Mi boca huele muy mal: causas y soluciones

1. La causa más común: la higiene bucal deficiente
Esta es, sin duda, la razón más frecuente. Cuando no se cepillan los dientes con la frecuencia adecuada, los restos de comida quedan atrapados entre los dientes y las encías. Esos pequeños restos se descomponen con el tiempo, generando bacterias que liberan compuestos sulfurosos. Esos compuestos son los que provocan ese olor desagradable que todos conocemos.
También hay que recordar que la lengua juega un papel importante. Muchas veces se limpia solo la parte visible, pero en la superficie rugosa del fondo se acumulan bacterias y residuos de comida. Si no se limpia correctamente, ese será un foco constante de mal olor.

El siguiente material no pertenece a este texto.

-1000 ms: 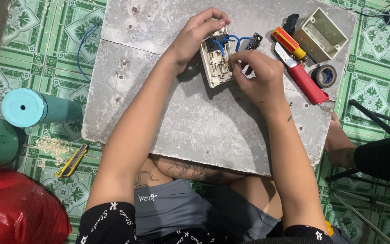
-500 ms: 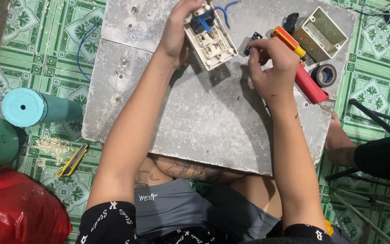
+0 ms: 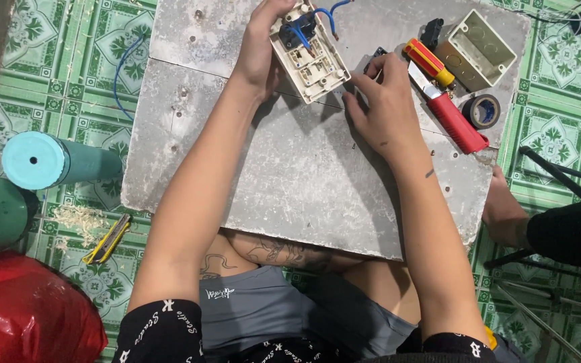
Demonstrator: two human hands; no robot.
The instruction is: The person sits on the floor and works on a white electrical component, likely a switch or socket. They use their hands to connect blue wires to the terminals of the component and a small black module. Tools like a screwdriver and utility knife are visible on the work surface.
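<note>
My left hand (image 3: 261, 48) grips a cream switch plate (image 3: 312, 54) by its left edge, back side up, with short blue wires (image 3: 324, 17) curling out of its terminals. It is held over the far part of a grey board (image 3: 290, 175) that rests on my lap. My right hand (image 3: 383, 104) lies on the board just right of the plate, fingers curled beside a small black part (image 3: 376, 55); whether it pinches anything is hidden.
On the board's far right lie a red and yellow screwdriver (image 3: 428, 60), a red-handled knife (image 3: 453, 117), black tape (image 3: 482, 111) and a cream wall box (image 3: 477, 49). Another person's hand (image 3: 502, 215) rests at the right edge. A yellow cutter (image 3: 107, 239), teal cylinder (image 3: 52, 160) and red bag (image 3: 25, 312) lie left.
My left hand has lifted the switch plate up and away from me, turning it. My right hand has let go of it and dropped onto the board to its right.
</note>
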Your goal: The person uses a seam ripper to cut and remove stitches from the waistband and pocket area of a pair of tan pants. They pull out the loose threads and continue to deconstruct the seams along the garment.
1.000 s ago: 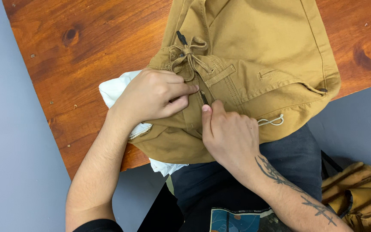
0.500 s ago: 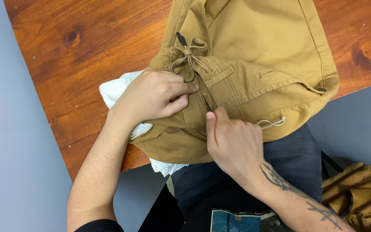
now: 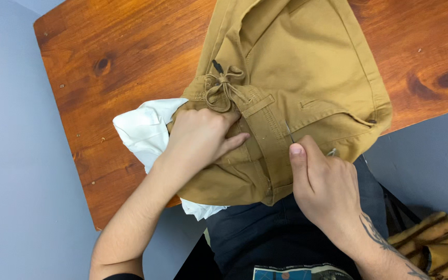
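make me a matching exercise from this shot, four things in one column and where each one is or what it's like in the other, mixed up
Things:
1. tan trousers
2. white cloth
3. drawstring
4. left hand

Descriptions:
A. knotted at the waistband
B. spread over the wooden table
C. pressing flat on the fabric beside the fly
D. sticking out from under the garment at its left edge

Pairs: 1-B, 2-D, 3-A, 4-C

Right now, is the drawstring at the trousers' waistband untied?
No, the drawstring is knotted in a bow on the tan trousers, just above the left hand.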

2. Problemas en las encías y las amígdalas
Las enfermedades de las encías, como la gingivitis o la periodontitis, también pueden provocar mal aliento. Estas afecciones se producen por la acumulación de placa bacteriana y pueden causar inflamación, sangrado y mal olor persistente.
Otro punto menos conocido son las amígdalas. Algunas personas desarrollan lo que se conoce como “cálculos amigdalinos” o “tonsilolitos”: pequeñas bolitas blancas que se forman en los huecos de las amígdalas. Están compuestas de bacterias, células muertas y restos de comida, y desprenden un olor muy fuerte. Si notas un sabor metálico o mal olor al tragar, podrías tener este problema.

3. Boca seca: un factor silencioso pero clave
La saliva tiene un papel más importante del que muchos creen. No solo ayuda a masticar y digerir los alimentos, sino que también limpia naturalmente la boca. Cuando no producimos suficiente saliva, las bacterias se multiplican con facilidad, y el resultado es un aliento desagradable.
Esto puede suceder por diferentes razones: respirar por la boca, el consumo de ciertos medicamentos (como los antihistamínicos o antidepresivos), o simplemente por no beber suficiente agua durante el día. Las personas que roncan o duermen con la boca abierta también suelen sufrir de mal aliento matutino por esta misma razón.

4. La dieta también tiene mucho que ver
No es un secreto que ciertos alimentos dejan un olor persistente, como el ajo, la cebolla o el café. Pero lo que muchos no saben es que las dietas muy bajas en carbohidratos también pueden causar mal aliento. Esto se debe a un proceso llamado cetosis, en el que el cuerpo, al no tener suficientes carbohidratos, empieza a usar la grasa como fuente de energía, liberando compuestos llamados cetonas que salen por la respiración con un olor particular, parecido al del acetona.
También el exceso de azúcares en la dieta puede alterar la flora bucal y favorecer el crecimiento de bacterias productoras de mal olor.

5. Problemas digestivos o gástricos
A veces, el problema no está en la boca, sino más abajo. El reflujo gastroesofágico, las úlceras o incluso algunas infecciones estomacales pueden causar halitosis. Cuando el contenido del estómago sube al esófago, los gases y ácidos pueden llegar hasta la boca y producir un olor desagradable.
El mal aliento también puede aparecer por una digestión lenta o por estreñimiento prolongado, ya que el cuerpo acumula desechos que liberan gases con mal olor.